Do I have to pay SSP to a zero-hours worker?

Yes, if they meet the qualifying conditions. Zero-hours workers on an employment contract (not self-employed) qualify for SSP if their average weekly earnings over the previous eight weeks meet the Lower Earnings Limit of £125 per week. The calculation uses actual earnings averaged over that period.

What if an employee is sick during annual leave?

Annual leave continues to accrue during sick leave. If an employee becomes sick while on annual leave, they may reclaim those leave days as annual leave and take them at another time, but they need to follow the usual sickness notification process and, where applicable, provide a fit note.

When will the Employment Rights Bill waiting day changes take effect?

The Employment Rights Bill 2025 proposes removing the three waiting days so SSP is payable from day one.
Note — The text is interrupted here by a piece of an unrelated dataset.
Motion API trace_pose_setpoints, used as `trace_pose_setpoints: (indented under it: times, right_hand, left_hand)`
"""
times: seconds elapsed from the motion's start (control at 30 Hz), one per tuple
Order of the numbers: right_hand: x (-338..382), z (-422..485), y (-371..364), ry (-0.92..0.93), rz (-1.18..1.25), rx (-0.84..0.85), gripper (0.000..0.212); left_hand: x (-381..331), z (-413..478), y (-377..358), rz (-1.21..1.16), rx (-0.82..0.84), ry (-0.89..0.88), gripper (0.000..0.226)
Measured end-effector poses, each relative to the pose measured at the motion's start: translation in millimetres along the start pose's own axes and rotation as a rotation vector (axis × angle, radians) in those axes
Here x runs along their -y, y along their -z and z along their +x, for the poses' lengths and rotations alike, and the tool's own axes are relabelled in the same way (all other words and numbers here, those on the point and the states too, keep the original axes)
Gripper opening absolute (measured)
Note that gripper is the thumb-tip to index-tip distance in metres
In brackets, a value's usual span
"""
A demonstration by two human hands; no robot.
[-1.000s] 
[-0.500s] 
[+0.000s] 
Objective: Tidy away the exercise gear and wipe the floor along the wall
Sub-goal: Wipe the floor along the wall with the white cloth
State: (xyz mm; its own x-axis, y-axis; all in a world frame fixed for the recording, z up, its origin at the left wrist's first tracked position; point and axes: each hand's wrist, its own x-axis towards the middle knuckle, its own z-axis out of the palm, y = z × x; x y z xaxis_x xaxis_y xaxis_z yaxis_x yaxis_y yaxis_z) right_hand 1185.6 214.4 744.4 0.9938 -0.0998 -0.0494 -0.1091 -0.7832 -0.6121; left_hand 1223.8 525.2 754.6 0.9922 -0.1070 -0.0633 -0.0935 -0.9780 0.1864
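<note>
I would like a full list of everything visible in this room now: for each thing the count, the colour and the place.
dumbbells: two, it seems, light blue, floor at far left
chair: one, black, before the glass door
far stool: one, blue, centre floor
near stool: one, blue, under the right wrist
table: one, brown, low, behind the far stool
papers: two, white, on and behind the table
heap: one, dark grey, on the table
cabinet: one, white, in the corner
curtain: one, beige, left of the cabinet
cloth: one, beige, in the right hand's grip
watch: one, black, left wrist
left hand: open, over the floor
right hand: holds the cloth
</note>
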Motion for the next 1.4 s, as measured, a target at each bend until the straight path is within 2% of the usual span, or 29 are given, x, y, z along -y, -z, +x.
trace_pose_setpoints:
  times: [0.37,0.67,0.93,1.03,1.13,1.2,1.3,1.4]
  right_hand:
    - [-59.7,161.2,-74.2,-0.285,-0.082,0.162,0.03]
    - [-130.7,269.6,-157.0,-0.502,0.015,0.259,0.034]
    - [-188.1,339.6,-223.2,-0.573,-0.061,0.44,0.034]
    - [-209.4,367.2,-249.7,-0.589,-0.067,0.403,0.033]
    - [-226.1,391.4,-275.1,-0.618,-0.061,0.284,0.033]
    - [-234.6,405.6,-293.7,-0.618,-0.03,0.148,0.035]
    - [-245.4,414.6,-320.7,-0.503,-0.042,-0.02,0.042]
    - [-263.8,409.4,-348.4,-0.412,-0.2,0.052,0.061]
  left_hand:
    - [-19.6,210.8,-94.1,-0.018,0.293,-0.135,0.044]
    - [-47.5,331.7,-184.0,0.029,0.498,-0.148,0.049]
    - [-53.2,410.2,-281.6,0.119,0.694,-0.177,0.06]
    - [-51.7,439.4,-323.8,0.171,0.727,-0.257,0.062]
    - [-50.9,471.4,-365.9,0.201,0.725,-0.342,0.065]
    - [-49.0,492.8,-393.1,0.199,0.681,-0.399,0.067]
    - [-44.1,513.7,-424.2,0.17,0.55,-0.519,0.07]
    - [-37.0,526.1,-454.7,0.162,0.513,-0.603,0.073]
As of April 2026, no commencement date has been set. The change will be brought into force by statutory instrument. Employers should monitor HMRC and BEIS guidance for the confirmed date.

What are the exceptions where an employee does not qualify for SSP?

Employees do not qualify if they earn below the Lower Earnings Limit, have already received 28 weeks of SSP in a linked period, are receiving Statutory Maternity Pay or Maternity Allowance, are in legal custody, or went off sick during a trade dispute at their workplace. In all these cases, issue form SSP1.